Теперь настал черёд Цветанки мучительно краснеть. Вот и нашлась у кошелька владелица… И смотрела она на воровку большими печальными глазами так, что той захотелось рвануть на груди рубаху и закричать: «Никогда в жизни больше не буду красть!» В глаза своим жертвам Цветанка до сей поры не заглядывала, а потому даже не представляла себе, что можно при этом испытать.
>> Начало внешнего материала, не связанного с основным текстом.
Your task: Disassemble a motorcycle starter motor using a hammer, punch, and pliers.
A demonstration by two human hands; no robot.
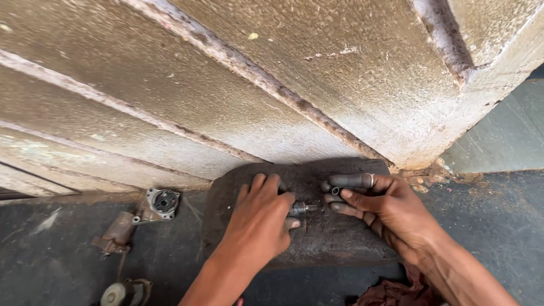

Это было жгуче, как в раскалённой докрасна бане: пылающие щёки, казалось, вмиг зашипели бы, если на них брызнуть водой.
Кошелёк упал на волчье одеяло. «Звяк», – и всё. Один звук вместо долгих и путаных извинений.
«Я оттуда ни одного серебряника не потратила, пересчитай», – глухо бросила Цветанка.
«Так ты воришка?» – всплеснула руками Дарёна.
Цветанка только пожала плечами. Она стала искать для стёртых ног девушки какое-нибудь снадобье: где-то у бабушки была заживляющая мазь. На запах – гадость, но помогала хорошо.
«Ну да, пощипываю народец… есть такое дело, – процедила она, шаря на полках с зельями и травами и чихая от пыли. И добавила: – Меня многие за парня принимают, а мне так даже удобнее. И ты меня лучше Зайцем зови. Цветанкой можно звать, только когда никого рядом нет».